The nation’s largest FE provider has finally been hit with a serious performance breach notice, a month after its apprenticeship achievement rates plummeted below minimum standards.
But some in the sector are wondering why the notice did not appear earlier – or why it was only eventually included in the government’s notices of concern list on Friday.
The omission is particularly confusing because the issue date listed on the notice is March 14.
The provider giant’s apprenticeship achievement rate tumbled from 65.1 per cent in 2014/15 to just 57.8 per cent for the last academic year, according to national data released last month by the Education and Skills Funding Agency. This brought it below the minimum standards threshold of 62 per cent.
Commenting on this unusual delay, a spokesperson for the company said: “It is not appropriate for Learndirect to comment on a government publication.”
The DfE also declined to provide any comment.
The consequences of being issued a notice of serious breach can include a ban on recruiting new learners or applying for additional funding, according to the agency’s approach to intervention.
Learndirect was one of a number of providers to have fallen foul of recent changes in the way achievement rates are calculated, which led to a slew of notices of concern or serious breach sent to providers.

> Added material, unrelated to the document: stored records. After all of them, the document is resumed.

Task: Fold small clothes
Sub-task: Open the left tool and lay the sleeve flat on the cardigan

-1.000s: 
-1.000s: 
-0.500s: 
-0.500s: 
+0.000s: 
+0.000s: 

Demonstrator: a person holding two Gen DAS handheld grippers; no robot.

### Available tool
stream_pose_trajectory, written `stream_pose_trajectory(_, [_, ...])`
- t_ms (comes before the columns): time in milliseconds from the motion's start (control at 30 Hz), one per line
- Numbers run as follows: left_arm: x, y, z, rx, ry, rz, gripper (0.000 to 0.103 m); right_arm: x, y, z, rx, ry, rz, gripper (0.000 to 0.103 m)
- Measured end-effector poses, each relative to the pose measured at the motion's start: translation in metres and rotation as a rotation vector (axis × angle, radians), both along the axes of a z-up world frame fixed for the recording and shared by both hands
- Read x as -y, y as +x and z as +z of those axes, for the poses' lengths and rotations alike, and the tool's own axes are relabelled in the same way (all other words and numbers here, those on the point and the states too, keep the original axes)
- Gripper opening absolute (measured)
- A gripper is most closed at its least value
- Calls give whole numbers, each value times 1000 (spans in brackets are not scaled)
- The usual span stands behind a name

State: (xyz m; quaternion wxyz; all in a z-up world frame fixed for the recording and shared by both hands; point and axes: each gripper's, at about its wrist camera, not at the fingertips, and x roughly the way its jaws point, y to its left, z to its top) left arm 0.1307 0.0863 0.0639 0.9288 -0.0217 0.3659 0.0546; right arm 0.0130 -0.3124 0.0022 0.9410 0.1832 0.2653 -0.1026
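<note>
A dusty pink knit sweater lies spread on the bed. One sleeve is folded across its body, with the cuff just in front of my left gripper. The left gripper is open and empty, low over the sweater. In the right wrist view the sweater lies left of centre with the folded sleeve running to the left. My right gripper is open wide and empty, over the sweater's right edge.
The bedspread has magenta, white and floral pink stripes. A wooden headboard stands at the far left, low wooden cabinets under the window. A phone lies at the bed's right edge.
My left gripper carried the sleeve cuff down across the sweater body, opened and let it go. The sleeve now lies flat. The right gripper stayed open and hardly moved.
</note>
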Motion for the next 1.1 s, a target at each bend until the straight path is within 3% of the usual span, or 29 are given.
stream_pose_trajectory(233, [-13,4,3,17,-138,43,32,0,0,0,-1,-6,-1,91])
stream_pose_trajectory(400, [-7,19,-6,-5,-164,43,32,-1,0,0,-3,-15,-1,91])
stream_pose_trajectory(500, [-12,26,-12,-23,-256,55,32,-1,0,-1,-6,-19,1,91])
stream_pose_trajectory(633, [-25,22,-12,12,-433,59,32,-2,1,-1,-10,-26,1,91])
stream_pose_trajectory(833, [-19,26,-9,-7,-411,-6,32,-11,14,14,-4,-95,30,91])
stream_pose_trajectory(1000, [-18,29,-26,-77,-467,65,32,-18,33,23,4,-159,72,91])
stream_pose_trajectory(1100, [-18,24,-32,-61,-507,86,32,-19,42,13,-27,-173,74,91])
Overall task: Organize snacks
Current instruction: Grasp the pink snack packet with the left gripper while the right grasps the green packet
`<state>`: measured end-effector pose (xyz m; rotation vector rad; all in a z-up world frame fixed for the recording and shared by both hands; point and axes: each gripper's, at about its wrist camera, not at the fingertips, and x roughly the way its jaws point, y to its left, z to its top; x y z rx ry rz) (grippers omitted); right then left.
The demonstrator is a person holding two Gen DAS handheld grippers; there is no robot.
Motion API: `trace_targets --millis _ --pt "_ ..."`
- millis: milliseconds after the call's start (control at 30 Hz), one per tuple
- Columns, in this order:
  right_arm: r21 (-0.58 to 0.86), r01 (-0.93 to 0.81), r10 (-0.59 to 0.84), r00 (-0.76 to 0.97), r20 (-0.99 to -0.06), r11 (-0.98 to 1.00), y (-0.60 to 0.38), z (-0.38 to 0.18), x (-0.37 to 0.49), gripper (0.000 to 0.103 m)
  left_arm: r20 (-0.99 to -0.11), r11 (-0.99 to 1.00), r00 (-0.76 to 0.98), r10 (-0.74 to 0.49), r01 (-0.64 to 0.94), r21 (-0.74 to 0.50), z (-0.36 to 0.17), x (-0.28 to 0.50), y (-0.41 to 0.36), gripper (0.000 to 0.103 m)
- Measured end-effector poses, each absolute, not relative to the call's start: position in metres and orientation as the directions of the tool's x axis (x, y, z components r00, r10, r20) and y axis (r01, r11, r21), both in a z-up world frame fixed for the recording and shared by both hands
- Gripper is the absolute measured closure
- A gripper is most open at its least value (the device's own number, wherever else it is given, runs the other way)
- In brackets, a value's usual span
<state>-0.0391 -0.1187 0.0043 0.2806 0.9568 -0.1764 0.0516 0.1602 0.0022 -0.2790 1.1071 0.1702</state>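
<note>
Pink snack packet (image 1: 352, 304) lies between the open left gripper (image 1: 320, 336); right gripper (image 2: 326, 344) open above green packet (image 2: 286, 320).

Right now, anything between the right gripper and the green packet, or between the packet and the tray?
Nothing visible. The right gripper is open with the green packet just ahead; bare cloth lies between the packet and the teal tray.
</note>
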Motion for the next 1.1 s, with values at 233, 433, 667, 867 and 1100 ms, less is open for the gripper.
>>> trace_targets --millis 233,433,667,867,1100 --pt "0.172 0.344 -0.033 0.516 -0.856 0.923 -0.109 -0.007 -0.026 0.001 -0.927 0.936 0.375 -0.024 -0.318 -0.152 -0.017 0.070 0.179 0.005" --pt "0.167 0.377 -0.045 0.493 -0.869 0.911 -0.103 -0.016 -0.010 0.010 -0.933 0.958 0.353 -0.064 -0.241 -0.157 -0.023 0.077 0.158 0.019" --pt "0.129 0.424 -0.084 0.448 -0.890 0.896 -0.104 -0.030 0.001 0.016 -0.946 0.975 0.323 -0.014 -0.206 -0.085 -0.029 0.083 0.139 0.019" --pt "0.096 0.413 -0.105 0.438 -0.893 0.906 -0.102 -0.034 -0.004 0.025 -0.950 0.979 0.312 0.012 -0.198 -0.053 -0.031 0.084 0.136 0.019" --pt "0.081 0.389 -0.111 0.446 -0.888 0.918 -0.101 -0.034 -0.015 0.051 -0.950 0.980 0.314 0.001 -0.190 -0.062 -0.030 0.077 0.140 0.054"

As previously reported by FE Week, 35 providers were hit with such notices in March for failing to meet minimum standards, according to an ESFA list published in April.
But Learndirect wasn’t among them – nor was it on the list when we reported on its falling achievement rates in June.
The reason for this delay is still unclear, although it could have been connected to firm’s reference number.
FE Week heard rumours back in June that the ESFA had formally informed Learndirect that it would be permitted to switch a new UK Provider Reference Number – which is now its only one on the Register of Apprenticeship Training Providers.
Such a move would have allowed the provider, which had almost 200,000 learners at its most recent Ofsted report in 2013, in which it was rated ‘good’, to wipe the slate clean concerning low achievement rates.
However, both Learndirect and the ESFA have denied this had been allowed, just days before the backdated notice finally appeared on the list.
Two months before this, FE Week reported that Learndirect employees had been informed they were to be placed in a month-long consultancy period, facing potential job cuts.
A spokesperson told us at the time that this was because it was no longer going to offer GCSEs as part of its early-years courses.
But in June it emerged that up to one in 10 Learndirect staff could face redundancy as a result of a restructuring programme, initiated in response to “uncertainty relating to the outcome of the adult education budget procurement process, and a business decision to focus on levy-only apprenticeship delivery”, according to group chief executive Andy Palmer.